### EXERCISE DESCRIPTION:
Would you retype the whole listing verbatim, keeping pictures out of it?

### RECORDED DATA:
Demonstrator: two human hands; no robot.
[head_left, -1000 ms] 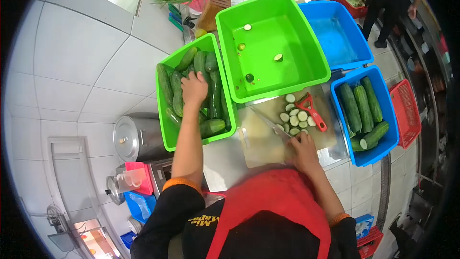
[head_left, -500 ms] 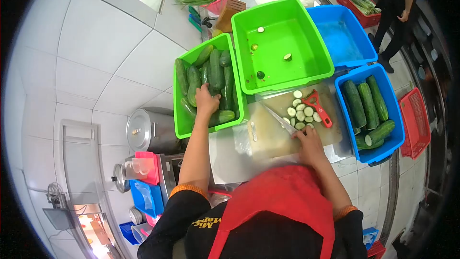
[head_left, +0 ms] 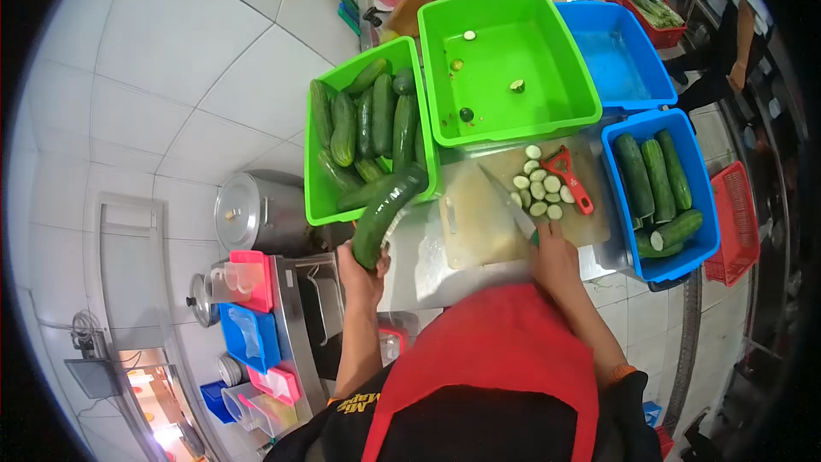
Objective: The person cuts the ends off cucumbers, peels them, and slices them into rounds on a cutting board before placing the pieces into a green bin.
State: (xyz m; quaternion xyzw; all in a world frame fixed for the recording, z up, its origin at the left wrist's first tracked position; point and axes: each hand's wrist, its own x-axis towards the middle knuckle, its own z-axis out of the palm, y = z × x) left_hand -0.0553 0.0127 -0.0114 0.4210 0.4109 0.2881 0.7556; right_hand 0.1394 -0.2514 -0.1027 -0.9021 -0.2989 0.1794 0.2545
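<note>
My left hand point(head_left: 363, 274) grips the lower end of a long dark green cucumber point(head_left: 382, 218), held up near the front edge of the green crate point(head_left: 314, 192). Several more cucumbers point(head_left: 344, 128) lie in that crate. At the cutting board point(head_left: 479, 235), my right hand point(head_left: 556, 258) is closed round the green handle of a knife point(head_left: 510, 203). Its blade points away from me over the board, left of several pale round cucumber slices point(head_left: 538, 191). A red peeler point(head_left: 567, 178) lies beside the slices.
Behind the board, a second green crate point(head_left: 513, 133) holds a few cut ends. On the right, a blue crate point(head_left: 710, 244) contains cucumbers with trimmed ends. Another blue crate point(head_left: 620, 60) stands behind it. A lidded pot point(head_left: 248, 214) is at left. A person point(head_left: 735, 51) stands far right.
My left hand has lifted a cucumber out of the green crate and drawn it toward me. The knife stays in my right hand over the board, its blade turned slightly.
</note>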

### YOUR SOLUTION:
Demonstrator: two human hands; no robot.
[head_left, -1000 ms] 
[head_left, -500 ms] 
[head_left, +0 ms] 
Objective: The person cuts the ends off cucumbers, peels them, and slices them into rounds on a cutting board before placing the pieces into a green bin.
State: (xyz m; quaternion xyzw; all in a world frame fixed for the recording, z up, its origin at the left wrist's first tracked position; point and axes: each hand's wrist, its own x-axis towards the middle knuckle, its own z-axis out of the palm, y = z × x) left_hand -0.0553 0.0127 -0.0114 0.4210 0.4109 0.2881 0.7556; right_hand 0.1394 -0.2514 -0.1027 -0.9021 -0.2989 0.1794 0.2545
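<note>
My left hand point(head_left: 363, 274) grips the lower end of a long dark green cucumber point(head_left: 382, 218), held up near the front edge of the green crate point(head_left: 314, 192). Several more cucumbers point(head_left: 344, 128) lie in that crate. At the cutting board point(head_left: 479, 235), my right hand point(head_left: 556, 258) is closed round the green handle of a knife point(head_left: 510, 203). Its blade points away from me over the board, left of several pale round cucumber slices point(head_left: 538, 191). A red peeler point(head_left: 567, 178) lies beside the slices.
Behind the board, a second green crate point(head_left: 513, 133) holds a few cut ends. On the right, a blue crate point(head_left: 710, 244) contains cucumbers with trimmed ends. Another blue crate point(head_left: 620, 60) stands behind it. A lidded pot point(head_left: 248, 214) is at left. A person point(head_left: 735, 51) stands far right.
My left hand has lifted a cucumber out of the green crate and drawn it toward me. The knife stays in my right hand over the board, its blade turned slightly.
</note>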

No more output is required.